Nun stelle Dir einmal vor, solche musik-wissenschaftlichen Ergebnisse würden zum Zentrum der Pianistik gemacht werden? "Nur die Musikwissenschaft weiss, was das Nocturne Nr. x bedeutet". - Das ist Schwachsinn pur - auch die Musikwissenschaft ist nur ein zwar hilfreicher, aber überhaupt nicht entscheidender Trabant der Musik selbst. - Und genauso spielt die Musik der Bibel nicht in der HKM - sie ist auch nichts anderes als ein Trabant um das Eigentliche. - Das ist doch nicht entwertend gemeint.
Hier aber wird der Eindruck entwickelt, als sei die HKM maßgebliches Instrument für das Eigentliche der Bibel, was ich in höchstem Maße unwissenschaftlich finde - es sei denn, die HKM öffnet sich zum Geistigen hin, wie Ratzinger sagt, was aber die HKM gerade entrüstet ablehnt. - Also was jetzt? - Egal was: Man kann Spirituelles nicht ablehnen und sich gleichzeitig als mehr als als Trabanten innerhalb der Theologie verstehen. - Das ärgert mich: Diese Duschen-und-nicht-naß-werden-wollen-Mentalität.

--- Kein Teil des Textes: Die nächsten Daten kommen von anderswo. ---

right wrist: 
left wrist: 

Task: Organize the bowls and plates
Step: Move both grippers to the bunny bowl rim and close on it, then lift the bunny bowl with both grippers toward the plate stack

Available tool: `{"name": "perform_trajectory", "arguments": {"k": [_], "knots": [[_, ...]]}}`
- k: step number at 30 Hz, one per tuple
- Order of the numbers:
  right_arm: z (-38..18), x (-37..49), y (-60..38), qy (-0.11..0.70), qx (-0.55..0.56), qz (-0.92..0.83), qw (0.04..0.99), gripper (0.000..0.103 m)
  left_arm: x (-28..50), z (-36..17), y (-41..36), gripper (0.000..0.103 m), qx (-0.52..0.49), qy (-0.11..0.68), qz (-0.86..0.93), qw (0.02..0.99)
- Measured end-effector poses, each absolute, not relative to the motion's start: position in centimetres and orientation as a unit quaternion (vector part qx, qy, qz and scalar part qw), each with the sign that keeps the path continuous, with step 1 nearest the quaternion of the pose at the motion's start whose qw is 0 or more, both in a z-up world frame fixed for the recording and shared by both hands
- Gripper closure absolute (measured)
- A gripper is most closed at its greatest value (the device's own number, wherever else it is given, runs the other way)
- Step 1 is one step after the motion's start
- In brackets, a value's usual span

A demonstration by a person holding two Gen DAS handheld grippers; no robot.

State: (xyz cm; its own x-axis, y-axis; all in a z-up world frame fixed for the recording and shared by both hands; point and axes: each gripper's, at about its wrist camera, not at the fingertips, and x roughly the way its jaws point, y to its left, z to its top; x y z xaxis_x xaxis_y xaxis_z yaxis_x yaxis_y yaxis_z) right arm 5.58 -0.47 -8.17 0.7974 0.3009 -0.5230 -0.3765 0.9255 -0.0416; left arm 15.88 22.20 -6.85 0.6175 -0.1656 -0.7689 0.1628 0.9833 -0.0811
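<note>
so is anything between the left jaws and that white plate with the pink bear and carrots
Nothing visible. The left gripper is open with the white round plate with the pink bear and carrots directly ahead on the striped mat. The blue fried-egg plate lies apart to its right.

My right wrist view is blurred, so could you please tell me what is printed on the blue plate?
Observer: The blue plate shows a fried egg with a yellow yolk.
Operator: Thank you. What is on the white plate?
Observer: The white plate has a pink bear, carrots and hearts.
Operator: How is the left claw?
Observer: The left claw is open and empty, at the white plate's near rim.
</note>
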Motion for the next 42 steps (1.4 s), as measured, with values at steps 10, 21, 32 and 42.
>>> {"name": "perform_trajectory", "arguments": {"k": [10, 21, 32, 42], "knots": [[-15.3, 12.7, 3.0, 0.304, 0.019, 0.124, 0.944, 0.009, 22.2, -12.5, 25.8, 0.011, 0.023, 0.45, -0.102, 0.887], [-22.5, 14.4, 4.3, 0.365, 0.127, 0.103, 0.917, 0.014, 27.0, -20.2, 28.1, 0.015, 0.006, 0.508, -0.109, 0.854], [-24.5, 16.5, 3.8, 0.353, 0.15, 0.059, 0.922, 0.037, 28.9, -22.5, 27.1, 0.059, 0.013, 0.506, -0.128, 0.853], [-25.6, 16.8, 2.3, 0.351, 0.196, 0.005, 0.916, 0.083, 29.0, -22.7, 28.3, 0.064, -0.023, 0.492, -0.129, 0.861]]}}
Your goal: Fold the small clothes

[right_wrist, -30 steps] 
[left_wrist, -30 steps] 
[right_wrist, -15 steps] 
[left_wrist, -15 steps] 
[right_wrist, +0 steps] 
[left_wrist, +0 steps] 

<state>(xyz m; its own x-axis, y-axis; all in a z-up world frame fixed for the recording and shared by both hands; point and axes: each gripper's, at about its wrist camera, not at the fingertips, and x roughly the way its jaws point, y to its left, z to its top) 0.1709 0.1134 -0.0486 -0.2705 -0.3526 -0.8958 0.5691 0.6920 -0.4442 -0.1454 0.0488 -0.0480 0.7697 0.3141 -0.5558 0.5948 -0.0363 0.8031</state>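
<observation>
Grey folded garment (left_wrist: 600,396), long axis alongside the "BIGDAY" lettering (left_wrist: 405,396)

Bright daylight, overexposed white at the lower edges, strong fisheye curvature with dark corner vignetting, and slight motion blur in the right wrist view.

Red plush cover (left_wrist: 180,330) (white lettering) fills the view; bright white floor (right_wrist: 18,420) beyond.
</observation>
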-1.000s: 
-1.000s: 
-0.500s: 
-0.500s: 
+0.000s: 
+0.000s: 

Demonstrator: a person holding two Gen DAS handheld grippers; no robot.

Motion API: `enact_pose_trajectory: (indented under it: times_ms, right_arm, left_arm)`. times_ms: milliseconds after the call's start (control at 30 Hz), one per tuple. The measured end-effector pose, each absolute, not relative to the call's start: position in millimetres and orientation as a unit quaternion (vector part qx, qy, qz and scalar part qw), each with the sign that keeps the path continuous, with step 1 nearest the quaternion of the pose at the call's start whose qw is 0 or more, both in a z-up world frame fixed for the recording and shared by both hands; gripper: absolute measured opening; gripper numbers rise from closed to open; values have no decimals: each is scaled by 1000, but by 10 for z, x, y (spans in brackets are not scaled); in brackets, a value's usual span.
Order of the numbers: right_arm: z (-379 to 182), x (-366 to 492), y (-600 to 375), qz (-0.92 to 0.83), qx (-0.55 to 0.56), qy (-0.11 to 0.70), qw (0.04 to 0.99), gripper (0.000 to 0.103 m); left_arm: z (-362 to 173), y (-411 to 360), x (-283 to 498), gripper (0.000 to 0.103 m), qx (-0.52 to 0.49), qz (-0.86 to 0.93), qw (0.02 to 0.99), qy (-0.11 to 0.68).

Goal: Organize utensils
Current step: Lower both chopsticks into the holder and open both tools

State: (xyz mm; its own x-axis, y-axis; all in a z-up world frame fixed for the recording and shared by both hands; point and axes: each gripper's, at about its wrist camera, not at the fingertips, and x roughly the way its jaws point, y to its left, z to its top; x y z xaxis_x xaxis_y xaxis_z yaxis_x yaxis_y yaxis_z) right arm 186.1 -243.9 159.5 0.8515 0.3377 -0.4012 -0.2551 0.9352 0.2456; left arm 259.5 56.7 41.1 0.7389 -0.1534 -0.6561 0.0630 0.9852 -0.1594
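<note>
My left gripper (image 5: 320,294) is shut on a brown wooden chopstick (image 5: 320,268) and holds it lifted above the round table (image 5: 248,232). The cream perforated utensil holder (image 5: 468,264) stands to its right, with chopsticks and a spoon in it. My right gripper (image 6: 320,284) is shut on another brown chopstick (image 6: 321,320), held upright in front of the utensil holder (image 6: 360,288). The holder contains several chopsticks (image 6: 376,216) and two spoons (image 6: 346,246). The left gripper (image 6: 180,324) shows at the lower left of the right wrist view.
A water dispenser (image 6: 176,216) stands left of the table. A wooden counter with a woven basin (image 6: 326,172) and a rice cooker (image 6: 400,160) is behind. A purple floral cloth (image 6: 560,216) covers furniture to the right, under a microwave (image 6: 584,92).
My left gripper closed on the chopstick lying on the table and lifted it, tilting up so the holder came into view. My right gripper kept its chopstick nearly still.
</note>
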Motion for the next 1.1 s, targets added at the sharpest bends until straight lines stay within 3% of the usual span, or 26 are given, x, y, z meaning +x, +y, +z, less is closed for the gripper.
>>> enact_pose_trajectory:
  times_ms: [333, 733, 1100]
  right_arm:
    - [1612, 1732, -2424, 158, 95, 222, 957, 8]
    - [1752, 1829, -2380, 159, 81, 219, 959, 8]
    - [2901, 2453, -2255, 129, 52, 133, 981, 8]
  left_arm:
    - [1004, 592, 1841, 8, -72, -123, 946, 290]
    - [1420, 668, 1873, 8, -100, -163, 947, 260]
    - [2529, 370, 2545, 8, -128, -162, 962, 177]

Und dann wird noch de facto beansprucht, man könne die Bibel nur dann wissenschaftlich untersuchen, wenn man Jesus NICHT als "Sohn Gottes" versteht. - Das geht, wenn man keine tieferen Ansprüche hat - aber die hat man ja. - Also was jetzt? - Ich stelle mir immer vor, wir hätten bei unseren Internationalen Klavierwettbewerben für die Jury die Bedingung gestellt: "Ihr dürft KEIN Klavier spielen können, weil Ihr sonst voreingenommen im Urteil seid". - Wahnsinn - und kaum einer scheint es zu merken.
Anton B. hat geschrieben:Und was Einzeltechniken wie die HKM betrifft: In der Wissenschaft sprechen wir auch von "Begründungsleitern", die zu einem bestimmten Wissen führen.
"Wissen" im Sinne der Methodik - natürlich. - Keiner streitet doch inner-methodisches Wissen ab.
Anton B. hat geschrieben:ede einzelne Sprosse unterliegt dem Anspruch auf vernünftige Begründbarkeit.
Das wäre ein eigenes Thema: Wäre etwa die leibliche Auferstehung Jesu unwahrscheinlich, weil sie naturwissenschaftlicher, also menschlicher Vernunft widerspricht. - Vorsicht. - Es könnte auch eine göttliche Vernunft über unseren menschlichen Vernunft geben.